I actually never reached request n°11. I said yes more or less a couple of times to each mom, because I actually like helping friends, but then I started saying no, for the same reason many other peole would say no.
-I have work to do, I already have plans, I'm tired. And despite my efforts, entertaining children is not my best talent.
These explanations, despite being 100% true, were always acceptable when coming from others, but a little less valid when coming from me and I had a vague feeling I was being taken advantage of. Just a little and possibly unwittingly. Still, not a good vibe.

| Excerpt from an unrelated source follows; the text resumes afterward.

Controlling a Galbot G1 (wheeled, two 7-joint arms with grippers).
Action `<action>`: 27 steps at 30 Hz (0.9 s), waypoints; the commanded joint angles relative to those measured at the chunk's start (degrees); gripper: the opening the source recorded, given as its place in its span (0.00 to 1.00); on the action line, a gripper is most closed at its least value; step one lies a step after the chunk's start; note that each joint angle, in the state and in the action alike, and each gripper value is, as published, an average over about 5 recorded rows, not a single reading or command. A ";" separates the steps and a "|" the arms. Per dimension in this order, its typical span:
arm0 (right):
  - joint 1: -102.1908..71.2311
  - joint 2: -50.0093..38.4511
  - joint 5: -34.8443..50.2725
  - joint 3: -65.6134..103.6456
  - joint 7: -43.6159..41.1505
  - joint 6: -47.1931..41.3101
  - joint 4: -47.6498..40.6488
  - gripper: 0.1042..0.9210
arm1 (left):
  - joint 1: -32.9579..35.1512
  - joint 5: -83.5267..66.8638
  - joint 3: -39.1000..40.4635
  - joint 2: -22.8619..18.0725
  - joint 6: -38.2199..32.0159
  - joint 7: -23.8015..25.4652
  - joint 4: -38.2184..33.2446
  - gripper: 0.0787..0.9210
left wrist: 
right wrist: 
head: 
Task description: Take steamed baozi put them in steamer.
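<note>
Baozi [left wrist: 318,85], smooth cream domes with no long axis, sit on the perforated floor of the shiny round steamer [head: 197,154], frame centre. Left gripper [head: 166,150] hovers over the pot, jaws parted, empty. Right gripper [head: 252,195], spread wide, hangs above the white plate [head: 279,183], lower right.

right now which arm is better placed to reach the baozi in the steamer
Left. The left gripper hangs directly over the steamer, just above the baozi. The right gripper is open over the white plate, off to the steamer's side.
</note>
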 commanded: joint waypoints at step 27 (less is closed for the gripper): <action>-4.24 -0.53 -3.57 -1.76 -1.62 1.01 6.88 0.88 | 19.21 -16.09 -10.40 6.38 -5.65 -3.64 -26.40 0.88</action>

Also, nobody purposefully made me feel guilty about this. If my friends thought I was a selfish bitch they didn’t say it to my face, and/or they were good at hiding their feelings. However, they always insisted a little more with me, and I always had to give more explanations because apparently — by default — I have more free time. On some days this may even be true, I am a freelance so it actually happens that I have a free Monday morning, but other times my days are so full (though not with diapers and pacifiers) that I'm exhausted. I fill my time with other things that aren't motherhood, but my days last 24 hours like those of everyone else.

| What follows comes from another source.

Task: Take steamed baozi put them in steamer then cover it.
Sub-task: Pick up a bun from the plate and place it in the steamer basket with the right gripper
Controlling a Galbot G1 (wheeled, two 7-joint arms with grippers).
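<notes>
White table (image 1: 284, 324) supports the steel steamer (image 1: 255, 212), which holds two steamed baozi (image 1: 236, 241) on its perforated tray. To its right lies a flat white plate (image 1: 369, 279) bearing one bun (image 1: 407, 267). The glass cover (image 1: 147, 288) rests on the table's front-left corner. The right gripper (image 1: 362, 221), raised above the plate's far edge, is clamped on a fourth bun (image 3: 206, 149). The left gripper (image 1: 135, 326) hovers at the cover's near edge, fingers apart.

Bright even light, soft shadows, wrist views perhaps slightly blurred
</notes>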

Nevertheless, it still happened that I felt guilty because the stereotype of the selfish childless woman is so embedded in our mentality that very often we end up internalizing it. So basically not only I wasn’t contributing to perpetuate the species, I didn’t even support those who did. At least, not often enough. Being this particular stereotype quite hard to deconstruct, sometimes I go straight to plan B: I accept my selfishness and choose to coexist with it peacefully. Now, more often than not, when people tell me I'm selfish because I don't have children, my answer is YES, you're right. The conversation ends immediately due to the other person's inability to respond, so I am free to go sneering evilly, internally or even externally.
Yes, I am an evil evil woman, and maybe I should be moved by the trust that friends, sisters-in-law, etc. place in me, a woman with no experience with children except the afternoons spent playing with her nephews. Personally, I don't know if I would leave children alone with me.
By the way, only very recently it occurred to me to research the topic a bit, this is how I found out something that’s probably nothing new at all. It’s just me, being late to the party. Apparently, the life choice of a childfree woman is so unnatural that actual studies were conducted on a sample of X subjects. The study in question concerns Australian women but I’m not sure nationality matters, I haven't finished reading the document yet. The funny thing is that such a study exists in the first place.
Needless to say, there are dozens of articles and blog posts explaining why childless women are not selfish. Apart from the fact that it is absurd that there is a need to justify such a personal life choice, are we really a speciment to be studied? Are we laboratory mice whose behavior must be observed?
One could almost be offended.
Oh, and I also discovered that we have a dedicated day, all of us, the childfree and the childless, the men and the women, the married and the single.
I would like to point out that it is absolutely not my intention to ridicule or belittle any of this initiative, be it academic studies, blogs or international days. If they exist, it's because someone felt the need for them, and I don't want to judge anyone. It's just that when I say we're outcasts, some people think I'm overreacting...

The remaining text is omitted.